I have searched this in the literature but could not find any reference, so I would like to post it here. Hope this is at the research level.
Assume that
$$
A=\begin{vmatrix}
a_1 & b_1 \\
c_1 & a_2 & b_2 \\
& c_2 & \ddots & \ddots \\
& & \ddots & \ddots & b_{n-1} \\
& & & c_{n-1} & a_n
\end{vmatrix}
$$
where $a_i< 0,\quad 0\leq c_i,b_i\quad \forall i \quad $, $a_1+b_1=0$, $c_{n-1}+a_n=0$ and $c_{i-1}+a_i+b_i=0,\quad 2\leq i\leq n-1$.
My test using matlab with random matrices and they all diagonalizable. This makes me believe that $A$ should be diagonalizable, however, I have not found a simple proof for it.
My question here is : is $A$ diagonalizable ? can we find a "simple" proof for it? Thank you for your time!
Best Answer
Counterexample:
$$ \begin{bmatrix} -1 & 1 & 0 & 0\\ 0 & -1 & 1 & 0\\ 0 & 0 & -2 & 2\\ 0 & 0 & 2 & -2 \end{bmatrix} $$ is defective: its eigenvalues are $-1,-1, 0, -4$ (it is block triangular, so its eigenvalues are those of the $2\times 2$ blocks on the diagonal), but $A+I$ has rank 3.
Strategy to construct it:
(added to the answer on request of @EmilioPisanty)

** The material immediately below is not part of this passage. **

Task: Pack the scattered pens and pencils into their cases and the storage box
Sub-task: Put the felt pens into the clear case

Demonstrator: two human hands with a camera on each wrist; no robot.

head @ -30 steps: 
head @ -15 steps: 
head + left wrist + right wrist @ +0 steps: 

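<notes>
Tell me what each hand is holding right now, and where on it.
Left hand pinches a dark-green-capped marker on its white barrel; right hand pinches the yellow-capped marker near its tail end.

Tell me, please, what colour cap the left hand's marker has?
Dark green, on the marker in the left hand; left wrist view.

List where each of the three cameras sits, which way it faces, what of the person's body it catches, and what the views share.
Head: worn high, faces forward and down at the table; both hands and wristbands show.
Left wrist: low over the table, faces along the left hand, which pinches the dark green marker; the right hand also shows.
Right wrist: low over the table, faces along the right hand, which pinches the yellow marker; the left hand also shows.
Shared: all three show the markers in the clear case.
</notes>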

My first thought was: let's take all the $c_k$ equal to $0$ and make a Jordan block $$ \begin{bmatrix} -1 & 1 \\ & -1 & 1\\ && \ddots & \ddots \\ &&& -1 \end{bmatrix}. $$ This almost works, but the last row has to be adjusted to satisfy the zero-sum condition. My idea was adjusting it by adding rows and columns (but the other natural idea of changing $c_{n-1}$ only can be made to work, too; see below). It is a known fact that if $T_{11}$ and $T_{22}$ have no eigenvalues in common, then $ \begin{bmatrix} T_{11} & T_{12}\\ 0 & T_{22} \end{bmatrix} $ and $ \begin{bmatrix} T_{11} & 0\\ 0 & T_{22} \end{bmatrix} $ are similar (proof: $$ \begin{bmatrix} I & X\\ 0 & I \end{bmatrix} \begin{bmatrix} T_{11} & T_{12}\\ 0 & T_{22} \end{bmatrix} \begin{bmatrix} I & X\\ 0 & I \end{bmatrix}^{-1} = \begin{bmatrix} T_{11} & T_{12}+XT_{22}-T_{11}X\\ 0 & T_{22} \end{bmatrix}, $$ and the Sylvester equation $T_{11}X-XT_{22}=T_{12}$ is solvable whenever $T_{11}$ and $T_{22}$ have disjoint spectra).
So I just took $T_{11}$ a Jordan block, $T_{22}$ any matrix with no eigenvalues in common with it, and I knew that the resulting matrix had to have a Jordan block, too, no matter what $T_{12}$ was.
Alternate idea
Let's adjust the Jordan block by making the minimum possible change: alter $c_{n-1}$: $$A= \begin{bmatrix} -1 & 1 \\ & -1 & 1\\ && \ddots & \ddots \\ &&& -1 & 1\\ &&&& -1 & 1\\ &&&&1 & -1 \end{bmatrix}. $$ This matrix is still block triangular, so its eigenvalues are $n-2$ times $-1$, and then whatever the eigenvalues of $\begin{bmatrix}-1 & 1\\ 1 & -1\end{bmatrix}$ are. Does it still have a Jordan block, or is it diagonalizable? I guess it probably has a Jordan block: matrices with a Jordan block have more degrees of freedom, so I expect them to be "generic" among the matrices with multiple eigenvalues. Let's just throw it into Wolfram Alpha to check and hope it works. Bingo! Oh, wait, in retrospect it is obvious that it works, because $A+I$ has clearly rank $n-1$.